Aim of the task: When you reach the line containing "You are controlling" in the data below, begin returning lines exactly as written, and stop once the line containing "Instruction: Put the" has been returned.
Start of Block
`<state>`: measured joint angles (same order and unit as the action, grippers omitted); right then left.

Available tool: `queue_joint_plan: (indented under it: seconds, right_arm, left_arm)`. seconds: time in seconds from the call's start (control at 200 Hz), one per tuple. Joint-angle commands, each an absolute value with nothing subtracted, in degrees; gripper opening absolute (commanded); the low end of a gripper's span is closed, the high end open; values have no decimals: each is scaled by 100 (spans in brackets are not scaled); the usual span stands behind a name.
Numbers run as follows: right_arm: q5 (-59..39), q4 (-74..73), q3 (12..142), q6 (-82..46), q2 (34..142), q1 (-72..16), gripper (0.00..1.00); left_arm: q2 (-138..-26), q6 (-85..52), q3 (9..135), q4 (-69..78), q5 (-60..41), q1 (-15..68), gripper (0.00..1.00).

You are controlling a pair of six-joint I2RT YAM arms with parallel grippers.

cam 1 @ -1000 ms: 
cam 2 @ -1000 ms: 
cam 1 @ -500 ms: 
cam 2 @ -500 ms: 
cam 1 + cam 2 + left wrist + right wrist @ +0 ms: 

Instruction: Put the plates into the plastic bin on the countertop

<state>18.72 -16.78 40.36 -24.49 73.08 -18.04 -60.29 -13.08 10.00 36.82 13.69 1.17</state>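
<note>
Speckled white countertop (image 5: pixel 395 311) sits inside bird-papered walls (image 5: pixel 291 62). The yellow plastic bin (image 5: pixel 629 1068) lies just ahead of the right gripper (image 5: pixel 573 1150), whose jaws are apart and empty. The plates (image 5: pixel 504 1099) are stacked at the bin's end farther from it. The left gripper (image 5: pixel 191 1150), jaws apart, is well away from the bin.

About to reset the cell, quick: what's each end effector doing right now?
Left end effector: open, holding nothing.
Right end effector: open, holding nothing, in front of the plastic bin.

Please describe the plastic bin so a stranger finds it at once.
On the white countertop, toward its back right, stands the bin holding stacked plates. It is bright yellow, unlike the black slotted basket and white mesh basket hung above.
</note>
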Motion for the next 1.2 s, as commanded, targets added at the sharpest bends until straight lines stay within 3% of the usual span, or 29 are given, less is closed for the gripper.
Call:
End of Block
Result for this exercise:
You are controlling a pair of six-joint I2RT YAM arms with parallel grippers.

cam 1 @ -1000 ms: 
cam 2 @ -1000 ms: 
cam 1 @ -500 ms: 
cam 2 @ -500 ms: 
cam 1 + cam 2 + left wrist + right wrist @ +0 ms: 

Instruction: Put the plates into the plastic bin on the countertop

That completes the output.